Meet Smt.Sarojini, 62. She has initiated a silent educational revolution in her village, in her house, to be precise. The village: Malliyakundam near Meycheri in Salem district, Tamilnadu, Bharat. Though herself a vintage class ten drop out, Sarojini started teaching free the three R’s in the mornings and evenings to the poor boys and girls in the village just inside her residence. Twenty amog such youth who could become graduates came forward to teach, leading to hundreds of rural children taking to education. Sarojini has formed an association for educational service comprising her students who are graduates today.
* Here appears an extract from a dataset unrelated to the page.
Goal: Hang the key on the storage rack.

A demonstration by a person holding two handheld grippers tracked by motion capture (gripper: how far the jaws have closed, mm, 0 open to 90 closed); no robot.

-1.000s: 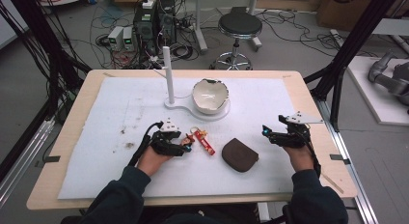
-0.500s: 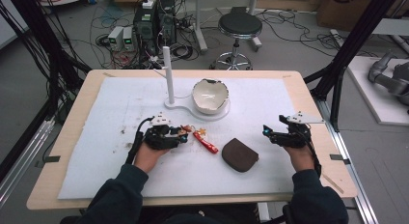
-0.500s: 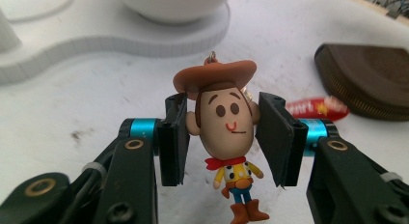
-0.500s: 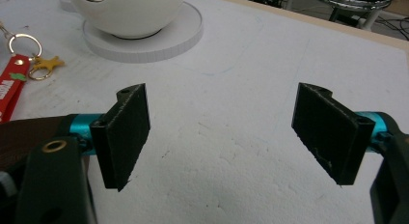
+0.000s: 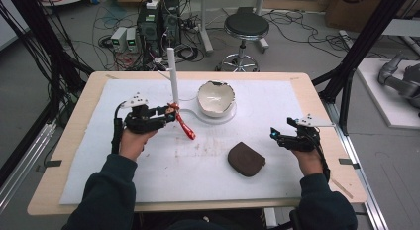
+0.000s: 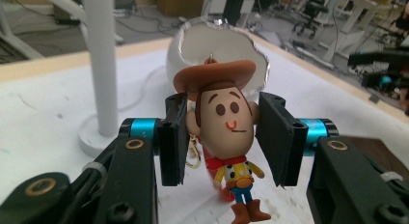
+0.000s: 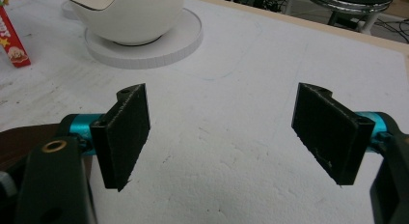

Based on a news item in the Gandhian Tamil monthly BHARATAMANI, February, 2003.

FIVE

Two anecdotes having honesty as the common factor: 1) Smt. Kanniyammal living in Kembatti colony is a sweeper in the Coimbatore Municipal Corporation. One day, the Mayor (Shri.Gopalakrishnan) honoured her by presenting a wrist watch in appreciation of her honesty. A few weeks earlier, Kanniyammal had found a packet containing Rs.24,000 on the roadside and had handed it over to the authorities. It was duly sent to its owner Shri.Rajendran of Punjai Puliyampatti village near Sathyamangalam. 2) A noisy ‘quarrel’ attracted the attention of passers by in a Coimbatore street. It was between a shopkeeper and a woman customer. She had received Rs. 20 in excess as balance cash from the busy shopkeeper while making a purchase earlier. The latter could not remember the transaction details and so the woman had to raise her voice while making him realize his mistake. Yes, she was there to return the excess amount. He was requesting her to come back later as he was busy then. She won’t heed to that, exclaiming in Tamil “unga panam enakku edhukku? Adhu paavam” (Why shuld I retain your money? It is a sin.). A social worker among the passers by had a chat with the lady. He found out that she made her living by working as a rag picker.

Both anecdotes narrated by Shri. Rangarajan, an RSS worker of Tirupur.